(Excerpted data Opens)

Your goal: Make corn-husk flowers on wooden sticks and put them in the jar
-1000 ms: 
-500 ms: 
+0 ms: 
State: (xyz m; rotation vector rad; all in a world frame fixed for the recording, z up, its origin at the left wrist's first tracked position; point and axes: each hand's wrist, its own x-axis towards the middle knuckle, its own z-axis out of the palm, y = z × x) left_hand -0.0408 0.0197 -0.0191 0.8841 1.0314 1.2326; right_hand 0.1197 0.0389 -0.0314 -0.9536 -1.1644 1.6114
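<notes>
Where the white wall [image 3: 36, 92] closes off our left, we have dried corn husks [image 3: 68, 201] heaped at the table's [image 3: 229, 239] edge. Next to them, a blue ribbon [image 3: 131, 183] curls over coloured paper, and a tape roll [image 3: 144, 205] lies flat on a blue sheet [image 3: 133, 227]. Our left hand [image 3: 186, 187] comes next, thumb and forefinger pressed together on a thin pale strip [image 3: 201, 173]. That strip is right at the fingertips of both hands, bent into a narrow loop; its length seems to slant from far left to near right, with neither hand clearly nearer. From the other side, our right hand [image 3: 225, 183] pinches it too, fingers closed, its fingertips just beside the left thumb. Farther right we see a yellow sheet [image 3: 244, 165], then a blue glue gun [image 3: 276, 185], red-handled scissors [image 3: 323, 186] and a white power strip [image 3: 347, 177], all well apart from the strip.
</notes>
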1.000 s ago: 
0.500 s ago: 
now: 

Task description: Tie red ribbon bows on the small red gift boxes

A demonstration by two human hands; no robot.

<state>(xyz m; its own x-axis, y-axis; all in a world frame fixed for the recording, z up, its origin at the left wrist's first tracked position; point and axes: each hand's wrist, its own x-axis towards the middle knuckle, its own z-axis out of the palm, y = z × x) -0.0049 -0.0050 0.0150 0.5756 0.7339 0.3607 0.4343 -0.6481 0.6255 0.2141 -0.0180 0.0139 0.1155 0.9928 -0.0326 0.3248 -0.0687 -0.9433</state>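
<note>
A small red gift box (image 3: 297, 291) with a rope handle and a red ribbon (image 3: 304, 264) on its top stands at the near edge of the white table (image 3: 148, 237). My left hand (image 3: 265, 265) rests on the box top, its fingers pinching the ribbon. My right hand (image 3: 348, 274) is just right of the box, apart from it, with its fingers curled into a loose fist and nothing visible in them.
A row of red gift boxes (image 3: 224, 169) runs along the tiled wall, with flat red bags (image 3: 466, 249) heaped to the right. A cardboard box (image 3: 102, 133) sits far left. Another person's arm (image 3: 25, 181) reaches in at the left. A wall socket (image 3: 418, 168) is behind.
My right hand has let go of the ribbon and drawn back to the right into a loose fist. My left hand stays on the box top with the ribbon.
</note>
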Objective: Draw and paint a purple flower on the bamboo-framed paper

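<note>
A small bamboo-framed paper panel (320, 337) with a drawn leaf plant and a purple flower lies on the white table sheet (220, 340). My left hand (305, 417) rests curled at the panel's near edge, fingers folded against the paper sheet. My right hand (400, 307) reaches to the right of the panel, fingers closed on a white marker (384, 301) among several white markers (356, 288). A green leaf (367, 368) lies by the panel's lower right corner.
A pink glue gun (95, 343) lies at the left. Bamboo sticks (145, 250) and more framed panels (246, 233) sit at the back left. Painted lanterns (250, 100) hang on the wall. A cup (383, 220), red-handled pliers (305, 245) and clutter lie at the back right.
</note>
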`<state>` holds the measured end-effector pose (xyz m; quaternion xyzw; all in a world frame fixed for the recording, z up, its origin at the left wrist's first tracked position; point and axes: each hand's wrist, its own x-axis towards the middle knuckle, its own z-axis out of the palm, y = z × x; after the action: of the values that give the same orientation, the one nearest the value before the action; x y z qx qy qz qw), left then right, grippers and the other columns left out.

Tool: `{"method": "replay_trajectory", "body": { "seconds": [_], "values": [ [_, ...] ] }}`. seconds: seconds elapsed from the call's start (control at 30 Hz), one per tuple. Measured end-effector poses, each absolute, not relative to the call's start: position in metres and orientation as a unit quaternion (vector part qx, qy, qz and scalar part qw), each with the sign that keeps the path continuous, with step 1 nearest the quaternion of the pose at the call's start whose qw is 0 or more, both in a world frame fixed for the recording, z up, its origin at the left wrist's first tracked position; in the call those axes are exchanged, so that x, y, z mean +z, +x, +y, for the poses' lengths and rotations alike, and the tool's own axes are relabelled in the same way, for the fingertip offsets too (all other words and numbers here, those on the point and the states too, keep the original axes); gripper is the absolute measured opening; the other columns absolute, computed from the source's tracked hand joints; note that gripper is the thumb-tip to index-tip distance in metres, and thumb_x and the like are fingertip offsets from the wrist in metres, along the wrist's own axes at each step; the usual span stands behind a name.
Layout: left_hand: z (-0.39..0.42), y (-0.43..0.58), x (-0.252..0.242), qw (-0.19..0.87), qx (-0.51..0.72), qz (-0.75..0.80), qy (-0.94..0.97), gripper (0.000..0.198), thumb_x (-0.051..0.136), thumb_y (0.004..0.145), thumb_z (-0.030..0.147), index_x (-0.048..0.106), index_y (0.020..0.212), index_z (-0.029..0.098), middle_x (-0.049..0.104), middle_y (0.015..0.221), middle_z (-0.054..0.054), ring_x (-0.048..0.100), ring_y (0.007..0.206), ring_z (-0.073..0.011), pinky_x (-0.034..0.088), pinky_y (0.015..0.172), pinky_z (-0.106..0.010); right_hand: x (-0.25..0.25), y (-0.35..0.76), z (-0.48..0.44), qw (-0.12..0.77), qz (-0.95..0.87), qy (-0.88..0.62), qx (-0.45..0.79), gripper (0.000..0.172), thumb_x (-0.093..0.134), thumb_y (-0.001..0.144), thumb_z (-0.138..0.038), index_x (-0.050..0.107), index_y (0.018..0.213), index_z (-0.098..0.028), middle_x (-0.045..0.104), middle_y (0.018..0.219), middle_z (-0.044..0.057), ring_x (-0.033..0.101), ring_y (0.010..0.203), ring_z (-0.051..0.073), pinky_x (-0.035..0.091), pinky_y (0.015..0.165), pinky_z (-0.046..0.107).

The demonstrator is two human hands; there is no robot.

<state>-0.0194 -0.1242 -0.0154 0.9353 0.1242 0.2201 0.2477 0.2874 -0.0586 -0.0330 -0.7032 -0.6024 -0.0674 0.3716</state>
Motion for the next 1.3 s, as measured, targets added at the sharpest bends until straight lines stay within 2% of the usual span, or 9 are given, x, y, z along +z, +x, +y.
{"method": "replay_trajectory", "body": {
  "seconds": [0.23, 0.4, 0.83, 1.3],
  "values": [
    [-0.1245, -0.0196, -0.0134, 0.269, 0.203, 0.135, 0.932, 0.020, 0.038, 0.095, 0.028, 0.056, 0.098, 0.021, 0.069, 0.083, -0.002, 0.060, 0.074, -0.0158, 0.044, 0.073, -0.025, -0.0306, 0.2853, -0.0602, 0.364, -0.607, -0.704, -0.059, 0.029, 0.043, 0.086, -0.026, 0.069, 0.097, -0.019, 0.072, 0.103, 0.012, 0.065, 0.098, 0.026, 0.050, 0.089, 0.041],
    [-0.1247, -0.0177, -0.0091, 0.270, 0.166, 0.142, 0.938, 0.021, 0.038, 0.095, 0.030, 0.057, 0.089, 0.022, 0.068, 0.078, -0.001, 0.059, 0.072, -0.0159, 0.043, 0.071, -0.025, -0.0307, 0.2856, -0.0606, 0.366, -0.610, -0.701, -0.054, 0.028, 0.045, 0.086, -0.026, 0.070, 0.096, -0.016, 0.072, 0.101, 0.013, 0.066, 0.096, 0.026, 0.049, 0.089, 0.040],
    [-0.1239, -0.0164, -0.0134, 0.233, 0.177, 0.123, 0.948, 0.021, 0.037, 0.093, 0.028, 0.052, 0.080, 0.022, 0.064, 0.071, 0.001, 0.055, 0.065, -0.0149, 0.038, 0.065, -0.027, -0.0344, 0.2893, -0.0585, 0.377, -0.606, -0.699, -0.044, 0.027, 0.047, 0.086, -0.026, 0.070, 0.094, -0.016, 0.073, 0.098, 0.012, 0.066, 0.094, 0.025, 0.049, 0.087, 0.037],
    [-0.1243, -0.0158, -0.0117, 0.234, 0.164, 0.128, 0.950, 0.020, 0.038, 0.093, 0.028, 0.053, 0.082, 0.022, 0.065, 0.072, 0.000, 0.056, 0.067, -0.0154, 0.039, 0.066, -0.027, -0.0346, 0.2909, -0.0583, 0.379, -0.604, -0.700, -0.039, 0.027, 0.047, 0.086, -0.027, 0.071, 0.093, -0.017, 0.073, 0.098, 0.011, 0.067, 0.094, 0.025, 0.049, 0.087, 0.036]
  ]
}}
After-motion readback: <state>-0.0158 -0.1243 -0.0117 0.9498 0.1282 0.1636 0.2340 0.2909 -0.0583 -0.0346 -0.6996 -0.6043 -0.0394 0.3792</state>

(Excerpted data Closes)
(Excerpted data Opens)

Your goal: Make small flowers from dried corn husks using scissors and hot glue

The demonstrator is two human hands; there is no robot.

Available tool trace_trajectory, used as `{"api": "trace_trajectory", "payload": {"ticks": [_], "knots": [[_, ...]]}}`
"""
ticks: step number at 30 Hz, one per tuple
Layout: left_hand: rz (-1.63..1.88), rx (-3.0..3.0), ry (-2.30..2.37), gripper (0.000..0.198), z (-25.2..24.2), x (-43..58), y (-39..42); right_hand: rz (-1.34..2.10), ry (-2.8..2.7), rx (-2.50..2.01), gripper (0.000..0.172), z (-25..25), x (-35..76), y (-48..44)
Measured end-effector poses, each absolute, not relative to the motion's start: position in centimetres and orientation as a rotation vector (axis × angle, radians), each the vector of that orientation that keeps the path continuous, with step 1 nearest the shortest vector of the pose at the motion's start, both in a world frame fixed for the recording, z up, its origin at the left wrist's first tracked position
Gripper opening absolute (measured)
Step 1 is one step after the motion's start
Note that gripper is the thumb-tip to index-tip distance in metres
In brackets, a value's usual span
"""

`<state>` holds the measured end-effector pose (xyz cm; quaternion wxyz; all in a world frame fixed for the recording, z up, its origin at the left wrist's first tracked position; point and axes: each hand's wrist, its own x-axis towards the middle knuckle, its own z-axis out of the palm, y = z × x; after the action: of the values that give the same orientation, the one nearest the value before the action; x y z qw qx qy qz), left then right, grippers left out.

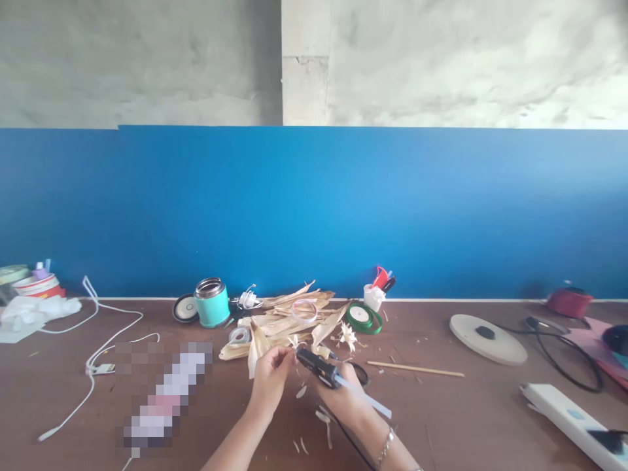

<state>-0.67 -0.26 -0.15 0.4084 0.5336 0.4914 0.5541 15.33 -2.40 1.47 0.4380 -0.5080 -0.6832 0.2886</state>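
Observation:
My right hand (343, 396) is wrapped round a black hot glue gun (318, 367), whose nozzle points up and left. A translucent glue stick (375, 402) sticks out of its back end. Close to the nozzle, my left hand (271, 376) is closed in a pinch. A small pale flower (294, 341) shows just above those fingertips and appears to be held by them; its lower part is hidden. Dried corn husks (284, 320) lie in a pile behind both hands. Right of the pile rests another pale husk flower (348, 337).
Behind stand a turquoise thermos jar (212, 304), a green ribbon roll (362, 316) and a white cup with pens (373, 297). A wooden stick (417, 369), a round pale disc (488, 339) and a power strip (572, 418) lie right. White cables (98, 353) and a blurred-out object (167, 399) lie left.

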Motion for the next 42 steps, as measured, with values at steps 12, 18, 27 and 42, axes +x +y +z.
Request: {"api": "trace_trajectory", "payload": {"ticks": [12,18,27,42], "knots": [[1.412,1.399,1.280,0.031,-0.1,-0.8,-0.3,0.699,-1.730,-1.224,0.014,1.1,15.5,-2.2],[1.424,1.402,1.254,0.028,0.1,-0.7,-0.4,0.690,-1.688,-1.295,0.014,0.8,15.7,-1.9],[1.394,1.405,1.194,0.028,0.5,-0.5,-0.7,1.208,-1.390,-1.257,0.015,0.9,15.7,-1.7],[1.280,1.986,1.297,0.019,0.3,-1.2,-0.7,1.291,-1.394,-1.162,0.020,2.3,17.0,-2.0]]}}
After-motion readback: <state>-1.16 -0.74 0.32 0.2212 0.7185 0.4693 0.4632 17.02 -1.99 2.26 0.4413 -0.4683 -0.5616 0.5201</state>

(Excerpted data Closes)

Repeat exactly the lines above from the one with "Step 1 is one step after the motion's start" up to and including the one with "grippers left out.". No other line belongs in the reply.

Step 1 is one step after the motion's start
Note that gripper is the thumb-tip to index-tip distance in metres
In brackets, a value's usual span
"""

`<state>` holds the measured end-effector pose (xyz cm; quaternion wxyz; all in a world frame fixed for the recording, z up, its origin at the left wrist's first tracked position; point and axes: each hand's wrist, its own x-axis towards the middle knuckle, its own z-axis out of the palm, y = z × x; after the action: of the values that give the same orientation, the one nearest the value before the action; x y z qw qx qy qz), left then right, grippers left out.

That makes the output complete.